__Required action__: Wherever a line in the material contains the word "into", copy that line.

__Exercise input__:
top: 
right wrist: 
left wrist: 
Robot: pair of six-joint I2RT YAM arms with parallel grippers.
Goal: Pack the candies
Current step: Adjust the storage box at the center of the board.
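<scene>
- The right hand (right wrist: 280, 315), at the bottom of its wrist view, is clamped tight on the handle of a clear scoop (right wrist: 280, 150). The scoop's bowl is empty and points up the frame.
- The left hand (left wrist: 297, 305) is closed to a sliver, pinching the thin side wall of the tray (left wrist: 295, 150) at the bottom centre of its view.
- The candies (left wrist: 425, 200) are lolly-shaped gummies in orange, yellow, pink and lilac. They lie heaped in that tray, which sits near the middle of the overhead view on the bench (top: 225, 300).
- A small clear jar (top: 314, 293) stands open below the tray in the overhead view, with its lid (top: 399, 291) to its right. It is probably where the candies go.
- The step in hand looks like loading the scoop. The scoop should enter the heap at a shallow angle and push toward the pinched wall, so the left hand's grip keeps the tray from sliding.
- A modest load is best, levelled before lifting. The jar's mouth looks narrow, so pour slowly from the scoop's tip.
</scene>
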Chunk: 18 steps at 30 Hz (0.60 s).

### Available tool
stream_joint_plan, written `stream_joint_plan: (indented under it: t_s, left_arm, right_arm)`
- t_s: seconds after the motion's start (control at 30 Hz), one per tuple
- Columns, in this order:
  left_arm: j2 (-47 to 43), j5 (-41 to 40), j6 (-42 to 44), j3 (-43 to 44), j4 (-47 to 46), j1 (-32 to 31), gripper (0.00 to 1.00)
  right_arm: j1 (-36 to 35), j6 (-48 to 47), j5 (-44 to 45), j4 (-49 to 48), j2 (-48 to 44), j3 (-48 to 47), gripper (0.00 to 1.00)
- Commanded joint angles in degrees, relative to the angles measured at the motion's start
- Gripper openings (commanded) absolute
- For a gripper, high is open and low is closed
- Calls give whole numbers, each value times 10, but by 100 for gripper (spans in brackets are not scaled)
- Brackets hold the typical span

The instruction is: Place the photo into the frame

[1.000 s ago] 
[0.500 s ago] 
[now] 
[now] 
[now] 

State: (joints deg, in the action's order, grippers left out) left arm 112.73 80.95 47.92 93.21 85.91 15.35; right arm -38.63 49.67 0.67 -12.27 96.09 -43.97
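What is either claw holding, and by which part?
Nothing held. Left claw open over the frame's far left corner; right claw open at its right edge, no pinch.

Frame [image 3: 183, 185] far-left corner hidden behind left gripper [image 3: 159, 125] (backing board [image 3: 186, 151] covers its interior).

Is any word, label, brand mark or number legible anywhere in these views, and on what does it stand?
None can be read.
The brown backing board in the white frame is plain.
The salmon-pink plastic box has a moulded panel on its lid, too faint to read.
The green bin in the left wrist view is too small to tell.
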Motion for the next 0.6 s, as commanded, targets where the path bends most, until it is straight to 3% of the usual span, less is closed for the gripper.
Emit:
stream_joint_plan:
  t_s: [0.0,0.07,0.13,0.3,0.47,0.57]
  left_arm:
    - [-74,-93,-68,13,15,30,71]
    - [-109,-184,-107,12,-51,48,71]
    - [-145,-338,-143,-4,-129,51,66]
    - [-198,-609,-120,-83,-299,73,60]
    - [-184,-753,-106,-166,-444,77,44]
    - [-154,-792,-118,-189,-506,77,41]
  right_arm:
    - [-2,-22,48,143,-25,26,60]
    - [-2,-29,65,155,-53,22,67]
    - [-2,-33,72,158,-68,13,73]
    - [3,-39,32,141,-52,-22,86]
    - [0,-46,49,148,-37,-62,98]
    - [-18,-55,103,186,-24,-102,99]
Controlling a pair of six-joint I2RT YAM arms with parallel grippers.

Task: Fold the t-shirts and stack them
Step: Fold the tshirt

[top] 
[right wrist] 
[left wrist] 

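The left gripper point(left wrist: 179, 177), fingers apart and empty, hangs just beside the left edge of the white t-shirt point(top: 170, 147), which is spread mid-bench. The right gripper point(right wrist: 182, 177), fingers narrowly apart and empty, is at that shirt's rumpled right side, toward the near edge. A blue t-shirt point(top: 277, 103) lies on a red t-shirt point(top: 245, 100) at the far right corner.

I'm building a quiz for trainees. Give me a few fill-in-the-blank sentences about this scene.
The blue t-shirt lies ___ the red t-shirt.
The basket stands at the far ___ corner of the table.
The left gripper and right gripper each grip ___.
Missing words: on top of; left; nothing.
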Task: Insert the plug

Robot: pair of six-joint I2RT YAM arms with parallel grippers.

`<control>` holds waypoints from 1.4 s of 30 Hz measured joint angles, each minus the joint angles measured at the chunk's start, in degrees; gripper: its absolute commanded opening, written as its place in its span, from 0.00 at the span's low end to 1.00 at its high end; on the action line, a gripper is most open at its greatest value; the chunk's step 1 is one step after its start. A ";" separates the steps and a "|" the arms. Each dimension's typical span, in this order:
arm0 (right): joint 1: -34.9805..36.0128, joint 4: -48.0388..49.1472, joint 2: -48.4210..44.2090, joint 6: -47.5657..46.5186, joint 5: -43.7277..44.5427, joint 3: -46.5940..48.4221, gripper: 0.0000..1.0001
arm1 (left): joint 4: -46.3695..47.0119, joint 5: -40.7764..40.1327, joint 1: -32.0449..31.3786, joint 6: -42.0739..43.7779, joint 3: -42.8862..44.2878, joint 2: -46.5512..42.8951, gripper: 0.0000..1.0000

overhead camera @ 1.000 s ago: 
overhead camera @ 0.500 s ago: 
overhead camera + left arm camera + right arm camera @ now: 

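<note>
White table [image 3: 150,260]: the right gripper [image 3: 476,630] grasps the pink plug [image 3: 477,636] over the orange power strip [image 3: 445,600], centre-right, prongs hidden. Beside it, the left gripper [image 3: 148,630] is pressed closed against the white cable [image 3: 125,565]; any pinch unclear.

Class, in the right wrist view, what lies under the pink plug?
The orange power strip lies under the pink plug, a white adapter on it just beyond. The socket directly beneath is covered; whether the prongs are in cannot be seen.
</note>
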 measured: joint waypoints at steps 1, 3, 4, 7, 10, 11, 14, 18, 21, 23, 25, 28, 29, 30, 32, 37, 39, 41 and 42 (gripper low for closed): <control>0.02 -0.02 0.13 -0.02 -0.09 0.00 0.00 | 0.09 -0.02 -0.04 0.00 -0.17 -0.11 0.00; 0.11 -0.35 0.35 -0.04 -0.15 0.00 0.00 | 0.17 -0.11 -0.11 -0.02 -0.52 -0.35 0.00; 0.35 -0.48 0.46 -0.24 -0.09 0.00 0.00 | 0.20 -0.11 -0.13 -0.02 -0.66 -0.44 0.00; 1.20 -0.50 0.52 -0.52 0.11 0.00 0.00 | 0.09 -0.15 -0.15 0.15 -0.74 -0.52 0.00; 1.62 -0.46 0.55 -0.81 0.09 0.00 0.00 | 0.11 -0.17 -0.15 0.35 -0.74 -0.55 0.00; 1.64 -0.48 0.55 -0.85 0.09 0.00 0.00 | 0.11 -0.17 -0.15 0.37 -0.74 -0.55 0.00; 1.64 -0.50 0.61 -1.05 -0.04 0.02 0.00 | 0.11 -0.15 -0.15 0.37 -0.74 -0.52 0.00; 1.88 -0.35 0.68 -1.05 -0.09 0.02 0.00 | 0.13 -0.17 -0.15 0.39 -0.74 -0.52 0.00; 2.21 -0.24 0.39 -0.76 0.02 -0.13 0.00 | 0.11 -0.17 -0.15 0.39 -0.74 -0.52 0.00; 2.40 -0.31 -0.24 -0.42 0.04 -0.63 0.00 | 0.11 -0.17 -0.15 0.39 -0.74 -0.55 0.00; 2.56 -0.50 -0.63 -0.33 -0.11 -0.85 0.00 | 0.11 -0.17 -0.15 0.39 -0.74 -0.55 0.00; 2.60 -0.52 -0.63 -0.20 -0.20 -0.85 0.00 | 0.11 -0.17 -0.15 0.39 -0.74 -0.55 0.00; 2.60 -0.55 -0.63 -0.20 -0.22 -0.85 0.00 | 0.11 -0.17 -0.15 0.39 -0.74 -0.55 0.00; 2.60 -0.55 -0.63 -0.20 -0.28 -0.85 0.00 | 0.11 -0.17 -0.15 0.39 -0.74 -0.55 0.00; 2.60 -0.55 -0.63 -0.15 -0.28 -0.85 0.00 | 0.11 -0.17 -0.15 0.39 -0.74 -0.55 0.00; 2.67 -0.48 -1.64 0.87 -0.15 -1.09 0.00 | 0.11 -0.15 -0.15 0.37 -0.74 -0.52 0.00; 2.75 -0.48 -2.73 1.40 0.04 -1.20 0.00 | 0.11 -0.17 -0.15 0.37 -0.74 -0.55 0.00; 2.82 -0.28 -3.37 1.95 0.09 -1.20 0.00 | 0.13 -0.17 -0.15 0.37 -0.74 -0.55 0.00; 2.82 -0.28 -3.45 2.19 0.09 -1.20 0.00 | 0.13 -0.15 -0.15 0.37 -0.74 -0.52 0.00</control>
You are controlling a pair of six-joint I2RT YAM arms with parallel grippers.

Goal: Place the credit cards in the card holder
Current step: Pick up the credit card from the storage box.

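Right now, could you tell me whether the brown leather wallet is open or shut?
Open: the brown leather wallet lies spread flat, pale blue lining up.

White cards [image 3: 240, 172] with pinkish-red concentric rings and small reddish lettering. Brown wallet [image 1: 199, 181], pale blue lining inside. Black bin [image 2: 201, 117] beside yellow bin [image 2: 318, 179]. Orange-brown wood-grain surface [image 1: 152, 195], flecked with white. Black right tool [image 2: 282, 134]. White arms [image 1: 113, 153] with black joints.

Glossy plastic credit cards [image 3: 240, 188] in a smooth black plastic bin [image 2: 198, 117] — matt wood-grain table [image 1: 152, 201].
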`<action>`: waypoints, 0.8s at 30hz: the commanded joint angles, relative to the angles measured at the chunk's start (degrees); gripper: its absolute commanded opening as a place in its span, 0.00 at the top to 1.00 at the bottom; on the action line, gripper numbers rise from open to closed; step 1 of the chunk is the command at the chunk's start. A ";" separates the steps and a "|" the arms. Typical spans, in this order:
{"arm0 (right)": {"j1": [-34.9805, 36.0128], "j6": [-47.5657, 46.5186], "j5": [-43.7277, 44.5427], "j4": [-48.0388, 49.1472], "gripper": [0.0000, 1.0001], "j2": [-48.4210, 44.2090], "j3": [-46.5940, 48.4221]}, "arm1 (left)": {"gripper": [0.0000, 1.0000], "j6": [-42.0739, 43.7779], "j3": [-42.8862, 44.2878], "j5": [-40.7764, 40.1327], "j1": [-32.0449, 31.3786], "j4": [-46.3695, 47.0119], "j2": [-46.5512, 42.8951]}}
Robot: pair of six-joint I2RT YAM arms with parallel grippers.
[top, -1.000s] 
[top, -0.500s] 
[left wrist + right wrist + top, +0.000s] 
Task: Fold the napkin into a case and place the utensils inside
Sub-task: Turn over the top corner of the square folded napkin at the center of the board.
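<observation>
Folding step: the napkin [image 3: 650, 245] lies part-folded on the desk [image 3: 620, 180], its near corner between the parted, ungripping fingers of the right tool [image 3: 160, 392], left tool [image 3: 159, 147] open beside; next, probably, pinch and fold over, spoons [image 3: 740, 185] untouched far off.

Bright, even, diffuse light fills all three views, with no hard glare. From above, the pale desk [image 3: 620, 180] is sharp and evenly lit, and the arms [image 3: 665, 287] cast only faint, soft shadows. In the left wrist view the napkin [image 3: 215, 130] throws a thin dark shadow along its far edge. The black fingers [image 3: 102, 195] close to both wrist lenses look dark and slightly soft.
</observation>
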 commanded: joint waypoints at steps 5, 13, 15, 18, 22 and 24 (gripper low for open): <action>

__Expected output__:
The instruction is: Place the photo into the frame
Task: Fold the napkin into a case and place the utensils inside

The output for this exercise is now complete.